China's space agency, the China Aerospace Science and Technology Corporation (CASC), decided against this approach for several reasons. In addition to its high cost, the individual atmospheric conditions surrounding each test could not be controlled, and would take a long time. If they missed the most favorable time window for launch, they would have had to wait two years before they could try again. A method that allowed as much testing as necessary, within a given time, was therefore desirable.
CDPRs have the advantage of being low cost, with short experiment cycles. They can be assembled indoors to test large objects like Tianwen-1's 720 kg lander. If they are adequately engineered, they can accurately deliver a preprogrammed sequence of yanks and shocks, for exhaustive testing within conceivable parameters.

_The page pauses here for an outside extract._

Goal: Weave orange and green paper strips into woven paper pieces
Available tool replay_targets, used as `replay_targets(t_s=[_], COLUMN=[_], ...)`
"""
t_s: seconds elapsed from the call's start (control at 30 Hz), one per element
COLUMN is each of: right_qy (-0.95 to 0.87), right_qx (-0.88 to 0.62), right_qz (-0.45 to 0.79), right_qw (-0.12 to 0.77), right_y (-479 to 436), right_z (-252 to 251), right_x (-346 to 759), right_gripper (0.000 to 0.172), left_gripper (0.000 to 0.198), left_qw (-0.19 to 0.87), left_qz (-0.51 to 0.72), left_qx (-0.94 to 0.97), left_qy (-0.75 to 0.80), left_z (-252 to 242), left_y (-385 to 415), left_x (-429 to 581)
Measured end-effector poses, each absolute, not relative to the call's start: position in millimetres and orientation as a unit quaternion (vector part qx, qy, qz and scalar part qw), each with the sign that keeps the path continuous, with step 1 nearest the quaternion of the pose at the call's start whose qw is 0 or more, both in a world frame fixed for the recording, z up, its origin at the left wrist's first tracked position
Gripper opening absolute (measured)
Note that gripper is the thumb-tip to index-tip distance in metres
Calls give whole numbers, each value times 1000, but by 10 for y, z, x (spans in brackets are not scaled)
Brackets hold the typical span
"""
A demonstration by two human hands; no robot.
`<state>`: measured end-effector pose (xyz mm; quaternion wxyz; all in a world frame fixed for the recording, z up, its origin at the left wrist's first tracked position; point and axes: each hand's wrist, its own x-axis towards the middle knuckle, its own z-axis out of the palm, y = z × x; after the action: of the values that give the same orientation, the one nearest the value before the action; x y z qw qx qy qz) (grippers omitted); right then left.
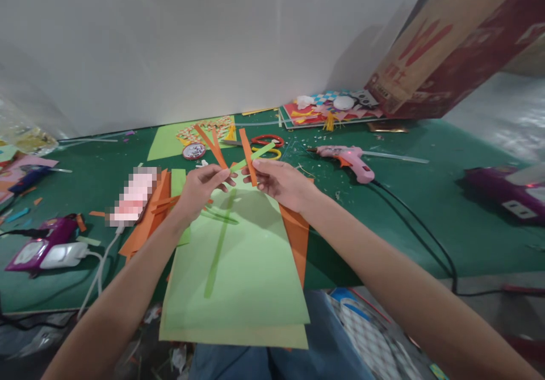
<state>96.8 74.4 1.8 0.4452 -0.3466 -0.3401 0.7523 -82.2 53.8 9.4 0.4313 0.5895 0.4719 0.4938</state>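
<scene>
My left hand (pixel 201 190) is pinched around orange paper strips (pixel 212 148) that stick up past its fingertips. My right hand (pixel 283 182) grips another orange paper strip (pixel 246 148). A light green paper strip (pixel 264 151) crosses between the two hands, slanting up to the right behind the right-hand strip. How the strips meet at the fingertips is hard to make out. Below the hands lie light green paper sheets (pixel 251 261), with a darker green strip (pixel 219 246) on top. Orange paper (pixel 294 232) shows from under the sheets.
A pink glue gun (pixel 347 157) with a black cord lies right. Scissors (pixel 266 141) and a round tin (pixel 194 151) sit beyond the hands. A phone (pixel 135 195), orange paper (pixel 147 221) and purple power strip (pixel 49 243) are left. Another purple strip (pixel 506 190) and a box (pixel 451 45) stand right.
</scene>
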Motion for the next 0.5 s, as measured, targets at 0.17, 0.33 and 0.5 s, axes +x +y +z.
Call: replay_targets(t_s=[0.17,0.33,0.5], right_qy=[-337,-352,-347], right_qx=[-344,-334,-336], right_qz=[739,746,741], right_qw=[471,456,467], right_y=[765,729,744], right_z=[12,60,49], right_x=[961,968,981], right_gripper=[7,12,9], left_gripper=[32,30,32], left_qw=[438,424,423], left_qz=[507,528,524], left_qx=[582,575,571], left_qy=[461,458,470], left_z=[68,68,76], left_y=[562,574,576], left_x=[-844,-855,-847])
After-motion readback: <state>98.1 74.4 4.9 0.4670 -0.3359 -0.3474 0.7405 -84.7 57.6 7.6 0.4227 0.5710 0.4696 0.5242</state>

Cable-driven parallel robots (pictured), developed by Xiaoqiang Tang, Senhao Hou, Haining Sun and Jinhao Wei, helped simulate the atmospheric entry, descent and landing conditions on Mars to test China's Tianwen-1 lander (pictured).

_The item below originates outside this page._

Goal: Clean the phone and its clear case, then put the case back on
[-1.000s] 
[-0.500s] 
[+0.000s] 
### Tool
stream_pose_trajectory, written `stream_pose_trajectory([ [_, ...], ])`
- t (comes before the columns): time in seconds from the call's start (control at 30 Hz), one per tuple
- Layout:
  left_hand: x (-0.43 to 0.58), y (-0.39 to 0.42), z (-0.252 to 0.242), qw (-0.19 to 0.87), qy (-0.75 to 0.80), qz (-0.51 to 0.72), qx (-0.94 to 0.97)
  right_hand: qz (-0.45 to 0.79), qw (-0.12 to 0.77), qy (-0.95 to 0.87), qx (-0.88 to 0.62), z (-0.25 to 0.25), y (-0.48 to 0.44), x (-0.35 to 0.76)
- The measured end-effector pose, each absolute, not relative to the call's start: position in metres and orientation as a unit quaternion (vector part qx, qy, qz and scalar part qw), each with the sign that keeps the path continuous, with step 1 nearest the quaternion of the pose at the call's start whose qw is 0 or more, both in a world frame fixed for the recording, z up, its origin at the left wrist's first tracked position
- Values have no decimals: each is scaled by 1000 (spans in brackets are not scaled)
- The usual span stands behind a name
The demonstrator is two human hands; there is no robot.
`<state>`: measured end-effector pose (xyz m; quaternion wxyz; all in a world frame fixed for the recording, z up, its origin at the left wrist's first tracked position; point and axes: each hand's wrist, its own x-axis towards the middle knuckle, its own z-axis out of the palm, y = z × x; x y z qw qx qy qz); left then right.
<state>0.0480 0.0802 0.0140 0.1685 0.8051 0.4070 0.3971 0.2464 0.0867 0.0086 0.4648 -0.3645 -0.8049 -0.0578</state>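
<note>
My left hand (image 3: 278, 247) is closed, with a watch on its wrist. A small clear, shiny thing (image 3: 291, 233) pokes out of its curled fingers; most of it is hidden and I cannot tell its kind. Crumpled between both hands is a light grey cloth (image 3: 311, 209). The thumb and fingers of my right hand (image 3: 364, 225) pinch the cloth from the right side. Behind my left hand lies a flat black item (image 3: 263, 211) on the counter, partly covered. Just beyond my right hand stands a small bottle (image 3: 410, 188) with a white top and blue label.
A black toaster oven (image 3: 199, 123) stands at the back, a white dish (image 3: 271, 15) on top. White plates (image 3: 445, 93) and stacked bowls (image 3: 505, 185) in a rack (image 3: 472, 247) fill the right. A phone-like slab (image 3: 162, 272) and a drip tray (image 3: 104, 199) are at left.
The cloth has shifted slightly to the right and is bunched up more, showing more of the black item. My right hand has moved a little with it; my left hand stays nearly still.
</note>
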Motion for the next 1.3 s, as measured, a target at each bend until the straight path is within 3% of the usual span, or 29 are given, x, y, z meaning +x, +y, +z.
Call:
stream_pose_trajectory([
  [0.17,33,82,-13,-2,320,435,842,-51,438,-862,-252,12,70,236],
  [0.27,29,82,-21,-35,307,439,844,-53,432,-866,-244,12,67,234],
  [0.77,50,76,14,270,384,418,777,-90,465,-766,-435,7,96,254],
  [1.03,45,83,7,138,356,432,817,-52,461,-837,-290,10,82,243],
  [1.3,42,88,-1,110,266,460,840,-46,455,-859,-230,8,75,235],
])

Before testing for the Moon missions, Tang developed a six-cable CDPR to test a scale model of China’s giant Five-hundred-meter Aperture Spherical Radio Telescope, before it was rigged up in a Guizhou karst depression in 2016. The size of 30 soccer pitches, it's the world's largest single-dish radio telescope, and it needed to be tested for use during buffeting winds. The telescope became fully operational in 2020.
Red planet replica
Unlike the Moon, Mars has no atmosphere to simulate. When Tianwen's heatshield exploded off with an acceleration of 17 units of g-force, the cable delivering force to it had to keep up without going slack. Tang's machine is a special CDPR, which can simulate axial separation and wind disturbance.

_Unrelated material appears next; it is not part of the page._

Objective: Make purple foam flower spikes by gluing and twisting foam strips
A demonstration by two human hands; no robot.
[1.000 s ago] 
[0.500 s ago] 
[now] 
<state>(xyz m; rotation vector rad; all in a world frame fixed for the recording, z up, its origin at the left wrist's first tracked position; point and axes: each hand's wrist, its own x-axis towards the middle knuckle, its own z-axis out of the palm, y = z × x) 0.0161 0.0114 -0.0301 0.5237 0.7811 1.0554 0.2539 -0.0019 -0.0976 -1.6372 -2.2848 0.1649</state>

The moon landing was tested by CDPR powered by motors, and while the Mars lander was tested powered by gas springs, which are simpler and more reliable. Researcher, Senhao Hou, worked with Tang to test the Tianwen lander.
In addition to having a much thinner atmosphere, Mars's gravitational field is weaker than Earth's. On average it delivers 38% as much downward acceleration. Researchers, Haining Sun and Jinhao Wei therefore built a second machine for simulating the lander's last, powered descent phase.
Their large-scale gravity compensation system used a vertical cable, attached to the top of the lander, to deliver precisely the amount of upward force needed to reduce the Earth's downward pull to that of Mars.
To achieve this, it relied on three force-delivering mechanisms. A‘big drive system’ (BDS) did the job when the falling lander was between 70 m and 0.8 m from the ground. Below this range, upward force delivered by the lander’s collision with the ground would act against the pull of gravity, so a different, constant force mechanism (CFM) was brought into play. To allow a smooth handover between the two mechanisms, a third' small drive system' (SDS) was used.
Xiaoqiang Tang's team in front of the scaffolding that helped frame their cable-driven Mars simulator.
More Martian missions
Tianwen-1 orbited Mars for nearly three months before releasing its lander. The descent lasted about nine minutes rather than seven, because it went in at a shallower angle than NASA's landers. “Although I was nervous, I was also confident because we had done so many experiments and tests to verify our system,” says Tang, who was monitoring the process with his teammates.
On top of this stunning success, Tang wants to further refine his CDPRs to deliver forces even more precisely and flexibly, across a wider range of parameters. “Different landers are being designed for different planetary environments with more diverse landforms,” he says. “There is an urgent need for a simulation system with more comprehensive functionality, that can be quickly adjusted to suit a target planet.”
China is planning more Mars missions, including one that will return samples to Earth. Doing so will require a much bigger lander, able to achieve lift off from Mars and survive second EDL to get back to Earth. Given that this is far ahead of anything the United States has yet achieved, a race could soon be on to do it first.